Problem to solve >> Give back each line of the listing below that contains the string "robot".

──────── Given records ────────

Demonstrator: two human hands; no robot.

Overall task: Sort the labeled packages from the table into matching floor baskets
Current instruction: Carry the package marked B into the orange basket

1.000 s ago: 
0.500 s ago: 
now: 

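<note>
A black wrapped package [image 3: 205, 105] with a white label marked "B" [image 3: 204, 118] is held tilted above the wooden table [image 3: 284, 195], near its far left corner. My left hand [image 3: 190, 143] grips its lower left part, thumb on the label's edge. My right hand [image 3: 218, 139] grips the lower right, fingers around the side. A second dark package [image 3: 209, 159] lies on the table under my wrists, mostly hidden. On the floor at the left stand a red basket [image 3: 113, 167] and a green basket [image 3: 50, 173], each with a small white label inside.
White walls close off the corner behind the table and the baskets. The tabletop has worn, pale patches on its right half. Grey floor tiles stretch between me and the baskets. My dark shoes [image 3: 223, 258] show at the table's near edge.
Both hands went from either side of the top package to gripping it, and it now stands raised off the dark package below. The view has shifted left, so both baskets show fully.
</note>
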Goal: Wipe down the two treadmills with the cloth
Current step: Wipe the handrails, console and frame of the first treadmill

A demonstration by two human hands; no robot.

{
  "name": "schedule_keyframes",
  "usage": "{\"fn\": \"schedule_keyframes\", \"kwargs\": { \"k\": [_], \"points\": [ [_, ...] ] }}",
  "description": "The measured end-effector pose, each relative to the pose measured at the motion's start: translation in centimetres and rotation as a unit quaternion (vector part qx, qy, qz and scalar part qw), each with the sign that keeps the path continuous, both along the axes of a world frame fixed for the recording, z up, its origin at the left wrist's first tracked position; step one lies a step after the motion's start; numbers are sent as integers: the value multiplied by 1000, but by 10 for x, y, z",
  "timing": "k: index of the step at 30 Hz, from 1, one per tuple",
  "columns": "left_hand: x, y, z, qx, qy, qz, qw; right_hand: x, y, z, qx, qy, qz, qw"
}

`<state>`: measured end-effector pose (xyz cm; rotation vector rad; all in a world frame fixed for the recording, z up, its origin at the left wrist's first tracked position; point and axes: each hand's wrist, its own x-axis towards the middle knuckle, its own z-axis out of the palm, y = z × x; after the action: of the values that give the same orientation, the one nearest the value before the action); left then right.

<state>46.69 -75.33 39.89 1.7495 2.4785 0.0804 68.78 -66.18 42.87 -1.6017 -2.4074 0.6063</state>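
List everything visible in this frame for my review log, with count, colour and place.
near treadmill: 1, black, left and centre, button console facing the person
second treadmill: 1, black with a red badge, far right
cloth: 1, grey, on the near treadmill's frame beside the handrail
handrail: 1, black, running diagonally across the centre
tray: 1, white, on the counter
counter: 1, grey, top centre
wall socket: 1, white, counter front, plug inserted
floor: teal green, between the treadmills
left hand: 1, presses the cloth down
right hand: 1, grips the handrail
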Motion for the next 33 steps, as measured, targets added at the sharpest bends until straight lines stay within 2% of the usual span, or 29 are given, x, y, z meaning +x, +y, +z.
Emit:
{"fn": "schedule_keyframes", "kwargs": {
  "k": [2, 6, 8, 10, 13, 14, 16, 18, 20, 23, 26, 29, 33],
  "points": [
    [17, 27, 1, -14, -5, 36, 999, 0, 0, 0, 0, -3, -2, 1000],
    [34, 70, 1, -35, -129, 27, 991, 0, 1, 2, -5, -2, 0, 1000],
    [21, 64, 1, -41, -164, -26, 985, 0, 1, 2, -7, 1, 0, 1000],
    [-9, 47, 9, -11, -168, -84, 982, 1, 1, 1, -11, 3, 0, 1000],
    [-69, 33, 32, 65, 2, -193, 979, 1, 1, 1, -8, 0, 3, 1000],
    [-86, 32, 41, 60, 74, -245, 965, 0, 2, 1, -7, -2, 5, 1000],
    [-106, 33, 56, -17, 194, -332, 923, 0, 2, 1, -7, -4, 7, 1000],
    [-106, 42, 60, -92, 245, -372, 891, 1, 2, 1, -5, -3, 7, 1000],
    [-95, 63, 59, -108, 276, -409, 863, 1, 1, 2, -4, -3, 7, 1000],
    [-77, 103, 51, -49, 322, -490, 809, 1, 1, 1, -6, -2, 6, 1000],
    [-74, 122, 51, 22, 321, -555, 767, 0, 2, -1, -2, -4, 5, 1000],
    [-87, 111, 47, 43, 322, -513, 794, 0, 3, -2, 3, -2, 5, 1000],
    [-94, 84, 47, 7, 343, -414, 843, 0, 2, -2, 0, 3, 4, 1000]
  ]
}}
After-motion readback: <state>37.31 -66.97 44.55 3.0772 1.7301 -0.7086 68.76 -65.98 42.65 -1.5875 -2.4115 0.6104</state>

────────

Response to the exercise >>
Demonstrator: two human hands; no robot.
A demonstration by two human hands; no robot.

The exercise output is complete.